John listens, taking occasional sips from his glass.
“The subplot is transparent. The brother wants to keep with traditions. The sister too… Practically, her brother’s property goes to her son. The children like each other. No, they love each other… a comfortable situation, right?”
“Can I have a cigarette, Raj?”
“Exercise your freedom, John. That’s something I missed for the best part of my life… and that’s something you can lavishly enjoy in my place.”
John pulls out a packet of Wills Navy Cut from his pocket. “You know, Raj, foreign scotch is okay to me. But when it comes to tobacco, I prefer the native.”
“Now you need a conflict in the story,” Raj says. “Sheela failed to understand Vasu’s hatred for his uncle’s family, but her father always did.” Raj makes another drink, gestures John to pour his.
John downs the remaining drink in his glass, relishing its flavor lingering on his palate, and reaches for the bottle.
“You prefer something other than fruits and nuts? Red meat or seafood, perhaps…” Raj asks.
John shakes his head. “It’s a wonderful place you’ve here, Raj. A hut that challenges a saint’s notion of an abode… So naturalistic in its elegance that it’d put the ancient hermits to shame of their dwelling. The best part though is your sense of hospitality.”
“Yes, I wanted this hut built in tune with that of the saints’ abodes. I find my peace in here, John. That matters.” Raj lights a cigarette.
“What bothers me is the repetition of the conflict in the family,” John says.
“A Hindu joint family, John… conflicts are bound to occur in such a setting.” Raj replies. “It happens in every family, one way or the other.”
“Yes, maybe, what’s the resolution?”
“The dent in Vasu’s psyche, aggravated by the feelings of revenge, prompts him to molest his brother-in-law’s daughter, the prospective bride of his son.”
“Damn it! How could he?”
“Ha! He could, because his advances within the family had been tolerated,” Raj responds in a snapping tone. “My fear of prison cells…”
“If I were you, I would’ve ripped him into pieces,” John says.
“You’re not deterred by the hands of fate… or the fear of prisons. My father had no curses to deal with. He contained his fury for the apprehension that I’d interfere and get hauled off into prison for taking a life.”
John thinks for a while and then asks, “Now fill me about the exact details of how you did him in, so that I can capture your real emotions when you committed the murder.”
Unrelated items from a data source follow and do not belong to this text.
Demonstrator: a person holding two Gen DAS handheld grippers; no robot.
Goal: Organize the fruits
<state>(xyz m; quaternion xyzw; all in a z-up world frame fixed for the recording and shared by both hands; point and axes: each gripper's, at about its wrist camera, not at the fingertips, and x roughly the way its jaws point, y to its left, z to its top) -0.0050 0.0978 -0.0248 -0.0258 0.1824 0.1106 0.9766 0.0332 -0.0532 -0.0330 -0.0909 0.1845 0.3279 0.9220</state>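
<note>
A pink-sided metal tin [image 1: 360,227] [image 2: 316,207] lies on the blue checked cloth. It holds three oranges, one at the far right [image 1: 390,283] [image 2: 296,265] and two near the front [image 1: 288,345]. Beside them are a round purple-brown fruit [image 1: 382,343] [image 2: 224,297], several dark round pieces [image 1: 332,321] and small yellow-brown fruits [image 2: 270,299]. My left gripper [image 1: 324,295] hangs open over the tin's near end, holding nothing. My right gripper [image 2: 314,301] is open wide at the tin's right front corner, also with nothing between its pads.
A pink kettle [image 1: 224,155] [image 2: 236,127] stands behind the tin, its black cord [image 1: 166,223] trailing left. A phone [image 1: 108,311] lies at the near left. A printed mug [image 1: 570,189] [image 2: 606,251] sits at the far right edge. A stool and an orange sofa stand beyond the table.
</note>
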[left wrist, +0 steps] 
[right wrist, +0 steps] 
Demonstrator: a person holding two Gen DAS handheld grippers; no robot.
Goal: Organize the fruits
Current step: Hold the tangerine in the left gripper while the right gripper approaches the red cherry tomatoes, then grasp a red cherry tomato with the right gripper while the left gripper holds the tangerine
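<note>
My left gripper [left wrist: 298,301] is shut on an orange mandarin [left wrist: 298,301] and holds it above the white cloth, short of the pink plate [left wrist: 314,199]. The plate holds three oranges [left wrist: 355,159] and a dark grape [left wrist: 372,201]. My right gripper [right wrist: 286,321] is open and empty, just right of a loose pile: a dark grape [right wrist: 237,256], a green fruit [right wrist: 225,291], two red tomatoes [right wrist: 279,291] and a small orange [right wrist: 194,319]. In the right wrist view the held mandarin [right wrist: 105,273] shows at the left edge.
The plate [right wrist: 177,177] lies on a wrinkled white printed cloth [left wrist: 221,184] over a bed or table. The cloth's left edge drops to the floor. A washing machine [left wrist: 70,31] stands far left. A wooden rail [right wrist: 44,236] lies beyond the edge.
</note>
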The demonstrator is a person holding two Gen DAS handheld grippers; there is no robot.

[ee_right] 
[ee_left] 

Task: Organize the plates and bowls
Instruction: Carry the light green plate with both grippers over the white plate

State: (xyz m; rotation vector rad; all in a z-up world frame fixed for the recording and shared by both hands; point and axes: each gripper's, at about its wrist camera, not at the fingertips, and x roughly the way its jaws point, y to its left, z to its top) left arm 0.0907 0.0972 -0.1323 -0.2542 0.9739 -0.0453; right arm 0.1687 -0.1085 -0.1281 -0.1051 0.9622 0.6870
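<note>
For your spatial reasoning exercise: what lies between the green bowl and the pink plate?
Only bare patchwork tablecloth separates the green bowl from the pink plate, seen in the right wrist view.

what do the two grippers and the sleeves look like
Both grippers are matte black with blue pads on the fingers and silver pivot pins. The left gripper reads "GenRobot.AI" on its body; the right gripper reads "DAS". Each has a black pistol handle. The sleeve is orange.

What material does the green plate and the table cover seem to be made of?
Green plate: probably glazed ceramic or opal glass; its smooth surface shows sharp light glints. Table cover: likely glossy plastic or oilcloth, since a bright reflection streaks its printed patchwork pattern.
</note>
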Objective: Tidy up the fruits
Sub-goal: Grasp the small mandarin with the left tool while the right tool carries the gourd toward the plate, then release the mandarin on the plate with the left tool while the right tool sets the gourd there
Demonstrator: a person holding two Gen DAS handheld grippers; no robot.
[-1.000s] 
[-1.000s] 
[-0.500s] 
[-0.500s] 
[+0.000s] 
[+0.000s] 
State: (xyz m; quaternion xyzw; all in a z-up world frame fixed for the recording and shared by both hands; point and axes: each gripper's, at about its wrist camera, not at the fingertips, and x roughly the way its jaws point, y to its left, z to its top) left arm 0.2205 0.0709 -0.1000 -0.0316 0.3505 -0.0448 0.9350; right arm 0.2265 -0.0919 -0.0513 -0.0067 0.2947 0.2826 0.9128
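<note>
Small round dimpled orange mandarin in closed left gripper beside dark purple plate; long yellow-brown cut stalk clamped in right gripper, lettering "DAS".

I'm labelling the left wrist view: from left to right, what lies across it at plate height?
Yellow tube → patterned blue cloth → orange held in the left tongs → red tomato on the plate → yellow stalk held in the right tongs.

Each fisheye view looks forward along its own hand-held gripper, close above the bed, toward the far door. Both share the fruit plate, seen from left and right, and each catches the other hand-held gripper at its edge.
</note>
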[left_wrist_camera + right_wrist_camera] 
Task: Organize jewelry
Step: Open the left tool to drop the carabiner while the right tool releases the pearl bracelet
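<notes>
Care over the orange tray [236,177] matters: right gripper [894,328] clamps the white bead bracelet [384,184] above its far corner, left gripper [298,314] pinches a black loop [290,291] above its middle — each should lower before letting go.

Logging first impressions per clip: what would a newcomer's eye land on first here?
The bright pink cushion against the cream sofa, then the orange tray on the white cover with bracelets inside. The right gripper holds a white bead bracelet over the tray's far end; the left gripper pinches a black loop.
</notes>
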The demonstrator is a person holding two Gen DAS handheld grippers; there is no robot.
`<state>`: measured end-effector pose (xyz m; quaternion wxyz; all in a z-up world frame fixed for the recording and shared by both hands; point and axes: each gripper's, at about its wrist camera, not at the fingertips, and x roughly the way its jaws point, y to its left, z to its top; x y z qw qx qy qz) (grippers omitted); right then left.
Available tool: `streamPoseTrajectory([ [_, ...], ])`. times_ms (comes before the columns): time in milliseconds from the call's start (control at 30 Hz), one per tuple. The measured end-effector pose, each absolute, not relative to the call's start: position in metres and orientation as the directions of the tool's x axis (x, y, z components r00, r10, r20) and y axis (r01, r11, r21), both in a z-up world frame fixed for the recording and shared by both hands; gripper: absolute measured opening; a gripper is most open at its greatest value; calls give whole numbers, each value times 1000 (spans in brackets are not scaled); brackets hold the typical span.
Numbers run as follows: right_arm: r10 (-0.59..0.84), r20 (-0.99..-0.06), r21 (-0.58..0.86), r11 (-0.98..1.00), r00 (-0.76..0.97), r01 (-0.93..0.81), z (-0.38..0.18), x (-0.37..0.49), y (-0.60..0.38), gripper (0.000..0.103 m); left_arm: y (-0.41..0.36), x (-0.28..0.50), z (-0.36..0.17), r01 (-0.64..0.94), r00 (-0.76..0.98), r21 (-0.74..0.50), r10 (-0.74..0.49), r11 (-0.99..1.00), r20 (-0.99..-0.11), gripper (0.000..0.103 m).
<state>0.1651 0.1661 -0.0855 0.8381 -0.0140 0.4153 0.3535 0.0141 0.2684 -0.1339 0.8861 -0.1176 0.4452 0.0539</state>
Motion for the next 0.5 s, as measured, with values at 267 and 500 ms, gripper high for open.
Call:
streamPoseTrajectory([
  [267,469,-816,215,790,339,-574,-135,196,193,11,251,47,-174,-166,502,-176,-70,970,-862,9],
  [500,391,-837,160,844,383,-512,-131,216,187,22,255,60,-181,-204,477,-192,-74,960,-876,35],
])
Gopu stood still holding a knife, its blade painted crimson. Vasu’s body continued to jolt in spasms, and then went limp.
Palm readers have never predicted a life behind the bars for Gopu. “Uncle...I’d no other options but…” Gopu said as my daughter, his bride, cringed towards a corner of the bedroom.
Raj looked at the pool of blood around Vasu’s head, and then at his daughter. “You did the right thing,” Raj said as he wrenched the knife from Gopu’s hands. “‘You had to do it ‘cause I’d never mustered the courage.”
“Get away, Gopu. Don’t ever tell anyone you’d been here,” Raj said. “And, always take care of my daughter.” Gopu walked out, without a second glance.
Was that filament of truth so trivial to be revealed to public scrutiny? Raj thinks as he pours another drink for himself.
John sits and waits while Raj ponders, pretending to relish the drink, whether the burden of a savory truth should be revealed to public scrutiny.